Exercise directions » Every line from the one with "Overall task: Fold" to the end of the listing, and nothing else, is to be printed exactly; please leave the pictures out.

Supplied entries »
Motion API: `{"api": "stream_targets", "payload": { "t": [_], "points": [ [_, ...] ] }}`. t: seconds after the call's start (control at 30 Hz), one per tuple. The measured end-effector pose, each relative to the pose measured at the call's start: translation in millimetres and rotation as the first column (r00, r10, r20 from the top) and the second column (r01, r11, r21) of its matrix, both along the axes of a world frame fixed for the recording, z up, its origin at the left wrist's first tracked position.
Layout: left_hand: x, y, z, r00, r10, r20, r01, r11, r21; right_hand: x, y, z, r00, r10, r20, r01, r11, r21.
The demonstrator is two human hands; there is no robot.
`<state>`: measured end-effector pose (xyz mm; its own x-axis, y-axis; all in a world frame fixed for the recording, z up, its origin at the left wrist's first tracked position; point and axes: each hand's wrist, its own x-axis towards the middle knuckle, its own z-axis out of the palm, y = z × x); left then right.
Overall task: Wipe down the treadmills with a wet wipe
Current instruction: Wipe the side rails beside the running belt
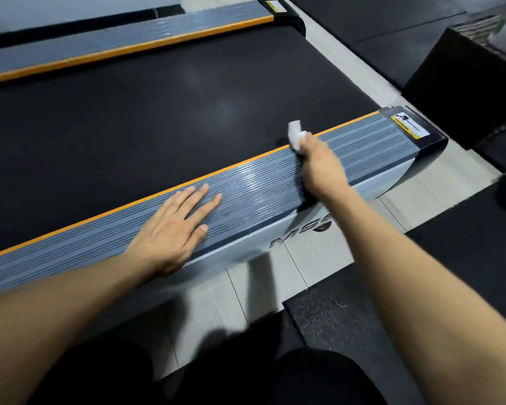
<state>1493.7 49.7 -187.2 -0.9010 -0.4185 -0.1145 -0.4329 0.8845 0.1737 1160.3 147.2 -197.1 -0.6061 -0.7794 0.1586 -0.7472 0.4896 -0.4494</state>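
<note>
- Wiping under way on the near side rail of the treadmill, judging by the glossy, wet-looking streak between the two hands.
- Gripping a bunched white wet wipe in the right hand, fingers curled round it, and pressing it onto the ribbed grey rail at its orange-edged inner side, next to the black running belt.
- Resting the left hand flat on the same rail, fingers straight and spread, holding nothing, seemingly bracing.
- Looking at roughly the start of the job: only a patch of this rail appearing damp; the stretch toward the black end cap with its yellow warning label showing matte, likely not yet done.
- Leaving, by the look of it, the far side rail, the belt, the grey side cover with its lettering, and any other treadmills outside the view.
- Sitting near the rail's end: a dark box-like object on the pale tiled floor, and black rubber mats beside the machine.
- Blocking the wipe's path: nothing on the rail ahead toward the end cap; only the braced left hand lying on the stretch behind.
</note>
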Motion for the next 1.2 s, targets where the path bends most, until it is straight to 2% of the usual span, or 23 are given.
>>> {"api": "stream_targets", "payload": {
  "t": [0.1,0.23,0.33,0.43,0.5,0.57,0.63,0.67,0.73,0.77,0.83,0.93,1.0,1.03,1.1,1.2],
  "points": [
    [-7.8,8.0,5.7,0.997,0.066,0.033,-0.066,0.998,0.013,-25.2,7.6,2.8,0.999,-0.045,-0.008,0.045,0.997,0.055],
    [-19.0,7.4,25.1,0.986,0.086,0.142,-0.095,0.994,0.055,9.9,4.3,-1.8,0.999,-0.001,-0.036,0.001,1.000,0.001],
    [-31.0,1.0,38.6,0.975,0.043,0.217,-0.062,0.995,0.078,71.6,14.3,-14.7,0.974,0.223,-0.025,-0.224,0.972,-0.075],
    [-36.4,-2.1,43.5,0.967,0.011,0.254,-0.033,0.996,0.083,132.5,38.7,-10.3,0.847,0.530,0.031,-0.526,0.846,-0.083],
    [-34.9,-2.3,44.6,0.964,0.010,0.264,-0.031,0.997,0.076,132.1,53.5,-2.0,0.781,0.623,0.055,-0.620,0.782,-0.062],
    [-35.2,-1.9,46.4,0.964,0.009,0.266,-0.030,0.997,0.076,103.0,65.9,-3.3,0.845,0.533,0.049,-0.525,0.843,-0.115],
    [-36.2,-1.0,50.3,0.960,0.019,0.278,-0.042,0.996,0.077,59.3,80.6,-8.4,0.952,0.304,0.040,-0.293,0.940,-0.172],
    [-37.2,-1.3,52.1,0.958,0.020,0.285,-0.043,0.996,0.077,40.2,88.8,-8.8,0.981,0.193,0.034,-0.185,0.971,-0.151],
    [-40.9,-0.4,57.2,0.955,0.018,0.295,-0.043,0.996,0.078,24.1,94.9,-5.1,0.998,0.055,0.033,-0.052,0.995,-0.087],
    [-42.9,-0.5,59.8,0.954,0.018,0.298,-0.041,0.997,0.072,29.2,91.9,-2.3,0.998,0.051,0.040,-0.048,0.995,-0.088],
    [-48.5,-0.6,64.5,0.953,0.006,0.303,-0.016,0.999,0.031,56.5,85.0,1.8,0.974,0.226,0.021,-0.221,0.966,-0.131],
    [-60.4,0.5,63.0,0.957,-0.094,0.273,0.099,0.995,-0.004,92.5,83.0,1.2,0.834,0.551,-0.018,-0.551,0.831,-0.074],
    [-72.2,4.3,56.8,0.963,-0.159,0.216,0.166,0.986,-0.018,77.9,87.3,-1.9,0.810,0.586,-0.025,-0.586,0.808,-0.060],
    [-79.8,6.8,53.6,0.966,-0.182,0.185,0.188,0.982,-0.014,62.9,89.5,-4.1,0.837,0.546,-0.024,-0.546,0.832,-0.097],
    [-93.6,12.5,46.7,0.962,-0.226,0.153,0.228,0.974,0.008,26.4,97.6,-10.9,0.938,0.344,-0.040,-0.345,0.920,-0.186],
    [-109.2,16.3,34.2,0.955,-0.274,0.116,0.275,0.961,0.001,-12.2,107.9,-5.1,1.000,0.011,0.015,-0.009,0.992,-0.125]
  ]
}}
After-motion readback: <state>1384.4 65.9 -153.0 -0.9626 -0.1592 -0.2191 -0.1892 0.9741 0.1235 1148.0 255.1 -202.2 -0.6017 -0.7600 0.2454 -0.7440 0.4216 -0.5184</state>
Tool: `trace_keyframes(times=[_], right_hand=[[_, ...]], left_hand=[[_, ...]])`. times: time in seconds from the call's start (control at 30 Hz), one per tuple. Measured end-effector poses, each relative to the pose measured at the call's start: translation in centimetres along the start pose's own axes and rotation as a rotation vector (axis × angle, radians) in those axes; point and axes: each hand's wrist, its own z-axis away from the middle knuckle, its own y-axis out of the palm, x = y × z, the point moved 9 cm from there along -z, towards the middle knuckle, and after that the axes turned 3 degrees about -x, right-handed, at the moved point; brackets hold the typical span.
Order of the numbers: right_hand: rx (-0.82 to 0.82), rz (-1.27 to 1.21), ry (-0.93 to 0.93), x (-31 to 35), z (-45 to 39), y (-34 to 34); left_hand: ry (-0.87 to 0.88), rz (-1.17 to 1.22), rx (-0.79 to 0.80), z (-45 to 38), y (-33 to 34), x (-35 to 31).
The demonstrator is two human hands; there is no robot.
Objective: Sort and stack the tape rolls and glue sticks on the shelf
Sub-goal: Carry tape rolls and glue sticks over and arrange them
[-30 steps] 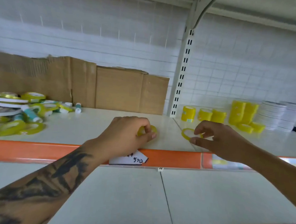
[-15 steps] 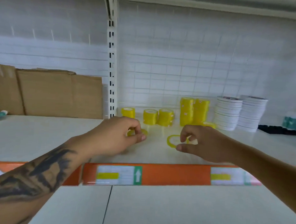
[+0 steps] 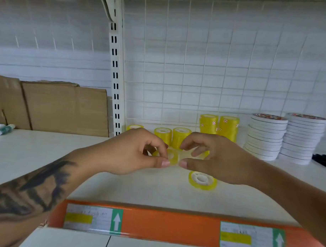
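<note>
Right hand (image 3: 218, 158) has let go of its yellow roll: a thin yellow tape roll (image 3: 202, 180) now lies flat on the white shelf (image 3: 147, 189), at about 5 o'clock from where the two thumbs nearly meet, just under the right palm. Half a second ago that hand pinched a roll up on edge; now its fingers are loosely curled and apart, holding nothing I can see. A sliver of yellow shows behind its fingers at about 3 o'clock; cannot tell what it belongs to

Left hand (image 3: 137, 154) pinches a second thin yellow roll (image 3: 173, 157) between thumb and fingertips, roll tilted, close above the shelf; cannot tell if its lower edge touches

Both hands have drawn together near mid-shelf; earlier they were clearly apart. The view has also swung right and closer since a second ago: the loose heap of rolls and sticks is out of sight, only a few glue sticks (image 3: 3, 129) show at 9 o'clock beside the cardboard (image 3: 64, 108)

Sorted stock stands at the back: short yellow stacks (image 3: 172, 135) at 12 o'clock, taller yellow stacks (image 3: 219, 127) at 1 o'clock, white tape stacks (image 3: 285, 137) at 2 o'clock

Judgement: one roll is delivered to the sorted side but not stacked; the held one likely goes on top of it or onto a back stack. Plenty of sorting still to do
</note>
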Motion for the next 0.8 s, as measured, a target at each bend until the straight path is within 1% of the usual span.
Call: trace_keyframes(times=[0.13, 0.27, 0.33, 0.4, 0.47, 0.53, 0.6, 0.63, 0.73, 0.8], right_hand=[[-0.018, -0.066, -0.031, 1.1, -0.9, 0.5], [-0.067, -0.150, 0.017, 0.8, -1.0, -0.9], [-0.113, -0.142, 0.022, 0.7, -0.8, -2.1], [-0.210, -0.128, 0.055, -0.3, -0.4, -4.2], [-0.347, -0.124, 0.137, -2.8, 0.5, -6.9], [-0.479, -0.031, 0.238, -5.8, 1.5, -9.4], [-0.560, 0.070, 0.328, -8.8, 2.5, -10.9], [-0.574, 0.108, 0.367, -10.0, 2.8, -11.1], [-0.536, 0.220, 0.457, -12.8, 3.1, -10.6], [-0.490, 0.293, 0.476, -13.6, 3.1, -10.1]], left_hand=[[0.068, 0.048, 0.038, -0.6, -0.3, 0.2], [0.092, 0.174, 0.003, -2.1, -0.6, -0.2], [0.103, 0.205, -0.020, -3.2, -0.3, -1.0], [0.094, 0.198, -0.094, -4.2, -0.2, -1.4], [0.064, 0.157, -0.169, -5.0, 0.0, -1.4], [0.047, 0.084, -0.190, -5.3, 1.1, -1.2], [0.038, 0.020, -0.123, -5.2, 3.3, -0.8], [0.040, 0.007, -0.074, -5.0, 4.5, -0.7], [0.064, -0.036, 0.080, -4.0, 7.7, -1.0], [0.102, -0.090, 0.144, -3.5, 9.2, -1.7]])
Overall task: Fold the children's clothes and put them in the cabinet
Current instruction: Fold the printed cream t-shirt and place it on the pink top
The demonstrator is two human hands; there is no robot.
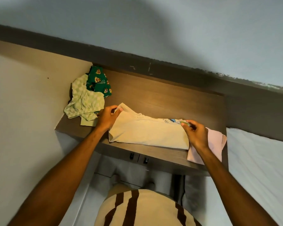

Expected output »
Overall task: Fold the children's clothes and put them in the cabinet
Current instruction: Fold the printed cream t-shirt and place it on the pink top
The demonstrator is two human hands; there is no robot.

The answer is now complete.